13 By this we know that we remain in him and he in us, because he has given us some of his Spirit.
Hieraan kennen wij, dat wij in Hem blijven, en Hij in ons, omdat Hij ons van Zijn Geest gegeven heeft.
14 Also, we have seen and have borne witness that the Father has sent the Son to be the Savior of the world.
En wij hebben het aanschouwd, en getuigen, dat de Vader Zijn Zoon gezonden heeft tot een Zaligmaker der wereld.
15 Whoever acknowledges that Jesus is the Son of God, God remains in him and he in God.
Zo wie beleden zal hebben, dat Jezus de Zoon van God is, God blijft in hem, en hij in God.
16 Also, we have known and believed the love that God has for us. God is love, and the one who remains in this love remains in God, and God remains in him.
En wij hebben gekend en geloofd de liefde, die God tot ons heeft. God is liefde; en die in de liefde blijft, blijft in God, en God in hem.
17 Because of this, this love has been made perfect among us, so that we will have confidence on the day of judgment, because as he is, just so are we in this world.
Hierin is de liefde bij ons volmaakt, opdat wij vrijmoedigheid mogen hebben in den dag des oordeels, namelijk dat gelijk Hij is, wij ook zijn in deze wereld.
18 There is no fear in love. Instead, perfect love throws out fear, because fear has to do with punishment. But the one who fears has not been made perfect in love.
Er is in de liefde geen vrees, maar de volmaakte liefde drijft de vrees buiten; want de vrees heeft pijn, en die vreest, is niet volmaakt in de liefde.
19 We love because God first loved us.
Wij hebben Hem lief, omdat Hij ons eerst liefgehad heeft.
20 If anyone says, “I love God” but hates his brother, he is a liar. For the one who does not love his brother, whom he has seen, cannot love God, whom he has not seen.

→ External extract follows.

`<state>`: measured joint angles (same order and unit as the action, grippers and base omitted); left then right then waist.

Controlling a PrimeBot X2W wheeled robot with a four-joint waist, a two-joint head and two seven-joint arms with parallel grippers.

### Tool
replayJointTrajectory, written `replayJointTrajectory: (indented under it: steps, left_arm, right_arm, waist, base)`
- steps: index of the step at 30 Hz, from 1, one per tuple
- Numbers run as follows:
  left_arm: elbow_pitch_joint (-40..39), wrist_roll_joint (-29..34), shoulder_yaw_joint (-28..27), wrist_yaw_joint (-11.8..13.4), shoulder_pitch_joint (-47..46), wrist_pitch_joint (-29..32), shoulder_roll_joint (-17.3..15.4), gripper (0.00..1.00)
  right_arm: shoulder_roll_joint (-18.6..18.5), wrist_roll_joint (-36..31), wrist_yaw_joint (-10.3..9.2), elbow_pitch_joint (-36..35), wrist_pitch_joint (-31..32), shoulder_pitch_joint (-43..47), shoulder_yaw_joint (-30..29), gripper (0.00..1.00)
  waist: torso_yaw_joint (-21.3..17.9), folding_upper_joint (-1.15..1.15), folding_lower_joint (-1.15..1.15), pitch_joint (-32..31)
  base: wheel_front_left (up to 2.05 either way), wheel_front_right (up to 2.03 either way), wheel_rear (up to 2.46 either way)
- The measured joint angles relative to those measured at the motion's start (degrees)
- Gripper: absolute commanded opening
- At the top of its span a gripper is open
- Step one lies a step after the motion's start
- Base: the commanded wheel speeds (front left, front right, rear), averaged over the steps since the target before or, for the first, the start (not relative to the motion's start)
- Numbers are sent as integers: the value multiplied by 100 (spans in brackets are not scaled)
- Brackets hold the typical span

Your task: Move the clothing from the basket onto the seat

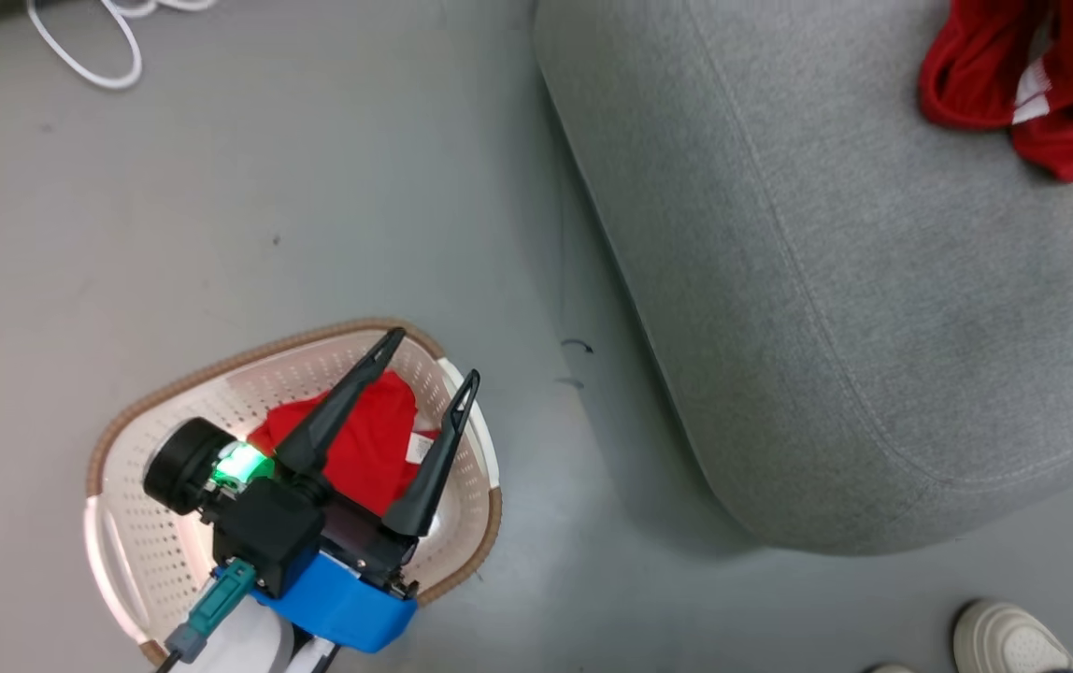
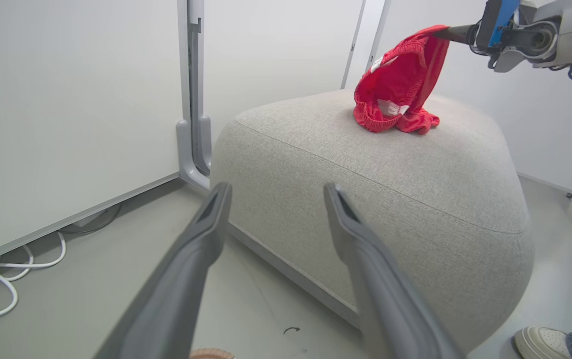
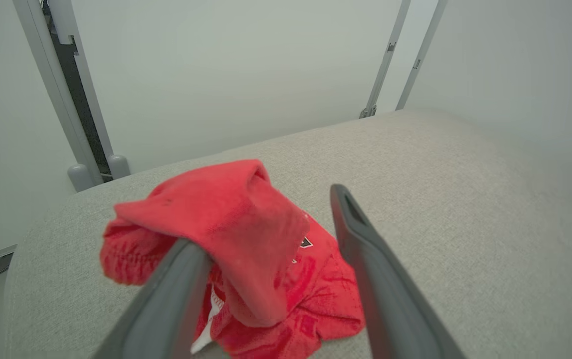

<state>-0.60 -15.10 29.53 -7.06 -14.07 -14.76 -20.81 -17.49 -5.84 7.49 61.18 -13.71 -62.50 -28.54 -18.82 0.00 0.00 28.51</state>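
Red cloth lies in two places, so the task looks about half done. The sofa garment (image 3: pixel 246 234) sits bunched in a loose heap on the sofa (image 1: pixel 873 327), toward its far end. One fold of it hangs over a finger of the right gripper (image 3: pixel 266 217), whose fingers stand wide apart and pinch nothing. I judge it set down but not yet free of that finger.

The basket garment (image 1: pixel 368 449) lies crumpled in the basket (image 1: pixel 139 561), which stands on the floor (image 1: pixel 312 187) near the sofa's rounded corner, with bare floor between them. The left gripper (image 1: pixel 435 353) hovers over the basket with its fingers spread and empty. What is left, then, is to slip the fold off the right finger, then lift the second piece and carry it across.

Both garments look thin, soft and limp, and they fold wherever they are dropped. The sofa garment shows a gathered, ribbed hem, white trim and a small dark patch. The basket garment shows a white tag at its edge.

The basket is rigid cream plastic, oval, its walls pierced by rows of small holes. It has a brown woven-look rim and a smooth white handle.

The sofa is a plump grey block in a coarse weave, with every edge rounded and a stitched seam running along the seat. The floor is smooth and grey. A white cable (image 1: pixel 107 56) loops across it, and a person's pale shoe (image 1: pixel 1013 640) stands near the sofa's corner.
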Motion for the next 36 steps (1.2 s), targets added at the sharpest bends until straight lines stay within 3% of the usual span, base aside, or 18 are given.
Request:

Indien iemand zegt: Ik heb God lief; en haat zijn broeder, die is een leugenaar; want die zijn broeder niet liefheeft, dien hij gezien heeft, hoe kan hij God liefhebben, Dien hij niet gezien heeft?
21 Also, this is the commandment we have from him: Whoever loves God must also love his own brother.
En dit gebod hebben wij van Hem, namelijk dat die God liefheeft, ook zijn broeder liefhebbe.